Phone Books - Modern Waste of Paper?

Every time I've walked through our building's lobby over the last couple of weeks, I've seen it: the messy-looking pile of yellow books, neatly-stacked but slightly askew. Yes, they are the annual delivery of telephone books.

In years past, when the new phone books have come out, the concierge (or someone, anyway) has placed a copy outside everybody's door. For a few years, we even received two: a small little Yellow Pages only and another huge residential directory. We took them in, placed them on a shelf somewhere (unless we needed to hold something up, as the big ones sometimes made a really good monitor stand if you need just a little more height), and left them to collect dust until we decided to recycle them.

They always went unused.

In this day and age of online directories, internet-capable phones and mobile devices, and people with their own electronic address books, how many people actually use the phone book anymore? Do most of them sit, lonely and ignored, on a shelf somewhere, wanting desperately to be opened and have a phone number looked up? Forever to be disappointed? And then into the recycling bin they go!

Some people build up a collection of them, the annual arrival just being dumped on top of last year's, unless something around the house needs propping up.

Then, finally, in a fit of Spring Cleaning, all of them get dumped into the bin, to be recycled into something else eventually.

Maybe another telephone book?

Are there enough people using these books to actually make it worthwhile (both economically and environmentally) to keep printing them? Are there enough eyes looking at the Yellow Pages to make a full-page ad in them worth paying for? Unless such an ad also applies to the online version of the Yellow Pages, of course.

I see ads on our Seattle TV stations for Dex, with the guy sitting in your kitchen waiting to answer your question (which is kind of creepy, if you really think about it). And then he turns into a computer, because he's advertising the Dex online directory service.

Thankfully, this year, rather than distributing all of the books to every unit in the building, they have the stack of books in the lobby where people can pick one up if they want one. They must have received a lot of complaints over the years. If people don't pick one up by today, the rest will be sent back to wherever. I haven't noticed the pile of books disappearing appreciably.

Do you still get a phone directory book? And if so, does it get used? For what? Actual phone numbers? Or a convenient prop?

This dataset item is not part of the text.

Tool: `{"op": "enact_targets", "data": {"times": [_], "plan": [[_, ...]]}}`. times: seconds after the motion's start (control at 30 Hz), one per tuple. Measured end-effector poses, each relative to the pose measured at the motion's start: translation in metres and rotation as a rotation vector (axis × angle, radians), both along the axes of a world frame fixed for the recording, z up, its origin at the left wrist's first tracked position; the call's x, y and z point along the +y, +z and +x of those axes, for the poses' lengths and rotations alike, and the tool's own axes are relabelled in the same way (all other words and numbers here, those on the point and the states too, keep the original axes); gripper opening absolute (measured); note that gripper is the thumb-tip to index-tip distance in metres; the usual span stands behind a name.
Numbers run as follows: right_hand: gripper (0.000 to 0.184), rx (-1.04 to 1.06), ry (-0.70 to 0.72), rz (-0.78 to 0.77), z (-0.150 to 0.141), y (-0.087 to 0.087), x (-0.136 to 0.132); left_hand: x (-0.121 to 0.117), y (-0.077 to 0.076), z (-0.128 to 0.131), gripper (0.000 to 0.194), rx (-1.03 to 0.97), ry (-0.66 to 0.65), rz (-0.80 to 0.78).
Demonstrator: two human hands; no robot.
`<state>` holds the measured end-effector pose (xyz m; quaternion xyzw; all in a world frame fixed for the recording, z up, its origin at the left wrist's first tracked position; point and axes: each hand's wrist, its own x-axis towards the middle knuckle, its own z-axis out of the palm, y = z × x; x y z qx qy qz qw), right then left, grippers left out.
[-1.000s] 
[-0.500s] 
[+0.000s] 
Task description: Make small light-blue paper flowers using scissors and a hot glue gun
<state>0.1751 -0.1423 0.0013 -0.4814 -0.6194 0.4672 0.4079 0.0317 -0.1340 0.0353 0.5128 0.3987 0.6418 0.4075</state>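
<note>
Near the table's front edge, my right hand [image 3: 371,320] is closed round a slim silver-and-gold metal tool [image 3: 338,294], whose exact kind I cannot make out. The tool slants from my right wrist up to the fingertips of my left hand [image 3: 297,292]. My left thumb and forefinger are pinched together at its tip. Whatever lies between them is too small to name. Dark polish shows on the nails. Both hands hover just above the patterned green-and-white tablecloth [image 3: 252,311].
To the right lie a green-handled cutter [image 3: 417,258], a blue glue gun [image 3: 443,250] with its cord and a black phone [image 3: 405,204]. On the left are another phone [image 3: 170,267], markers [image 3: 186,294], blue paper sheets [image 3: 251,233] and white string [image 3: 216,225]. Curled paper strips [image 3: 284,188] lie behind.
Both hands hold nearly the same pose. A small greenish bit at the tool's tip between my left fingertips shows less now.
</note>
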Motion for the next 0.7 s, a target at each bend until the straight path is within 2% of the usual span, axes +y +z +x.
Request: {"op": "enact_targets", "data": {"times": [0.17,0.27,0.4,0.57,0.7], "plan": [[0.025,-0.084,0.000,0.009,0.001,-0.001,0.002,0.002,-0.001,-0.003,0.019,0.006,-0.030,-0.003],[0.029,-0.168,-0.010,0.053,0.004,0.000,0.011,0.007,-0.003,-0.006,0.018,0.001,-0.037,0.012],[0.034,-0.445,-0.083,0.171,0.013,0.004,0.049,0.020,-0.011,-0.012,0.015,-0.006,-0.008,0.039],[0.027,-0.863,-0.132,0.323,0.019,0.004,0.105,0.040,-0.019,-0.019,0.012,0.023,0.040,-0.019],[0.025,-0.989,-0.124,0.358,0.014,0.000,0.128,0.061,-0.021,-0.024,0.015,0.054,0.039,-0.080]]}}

I'd love to hear your phone book stories too, if you have them.

2 comments:

  1. I think they are a complete waste. Maybe they're useful & handy for hotels & businesses or something, but I think they should stop delivering them to homes. I think most people rely on their smartphones & their computers if they need to look up information. Let's save paper!

    ReplyDelete
  2. I hear ya, sister!!!

    Or at least give people the option.